Wskazał na "słabość wewnętrzną rządów Putina" i wyraził opinię, że kryzys ukraiński wykazał, iż Moskwa "nie ma już więcej możliwości przekonywania swych sąsiadów".
W konsekwencji - zauważył - Rosja idzie w kierunku "upolitycznienia swych stosunków gospodarczych z Unią" i "wykorzystywania swej potęgi energetycznej do celów politycznych".
Doradca prezydenta RP ds. polityki zagranicznej Stanisław Ciosek przestrzegł, że jeśli w przypadku Rosji silne państwo będzie służyć jedynie interesom elit, "to historia może się powtórzyć".
Ciosek uważa, że jedynym rozwiązaniem jest integracja zarówno Rosji, jak i Ukrainy z Unią Europejską.

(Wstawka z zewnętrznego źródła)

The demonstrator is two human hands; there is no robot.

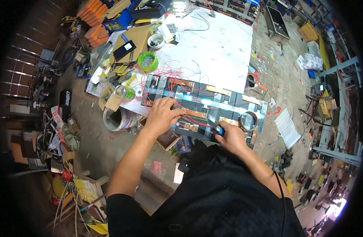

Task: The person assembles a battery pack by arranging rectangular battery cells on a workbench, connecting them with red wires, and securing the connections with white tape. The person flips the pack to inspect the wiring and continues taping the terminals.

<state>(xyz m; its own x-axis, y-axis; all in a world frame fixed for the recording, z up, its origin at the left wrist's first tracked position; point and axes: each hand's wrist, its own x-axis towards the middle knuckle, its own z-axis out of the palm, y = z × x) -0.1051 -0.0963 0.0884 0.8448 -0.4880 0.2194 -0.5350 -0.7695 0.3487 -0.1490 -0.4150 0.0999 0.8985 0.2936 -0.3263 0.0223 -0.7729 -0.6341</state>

"Potrzebujemy dobrych stosunków z Rosją, to najlepsza gwarancja naszego bezpieczeństwa" - powiedział ambasador Litwy we Francji Giedrius Cekuolis. Uważa on, że Rosja wykorzystuje "swe uprzywilejowane stosunki z niektórymi przywódcami europejskimi, aby zepsuć stosunki z Unią Europejską". Dodał, że punkt widzenia Unii Europejskiej powinien obowiązywać wszystkich szefów państw należących do Unii.
Seminarium zorganizował Klub Wielka Europa, ośrodek typu think tank w Paryżu.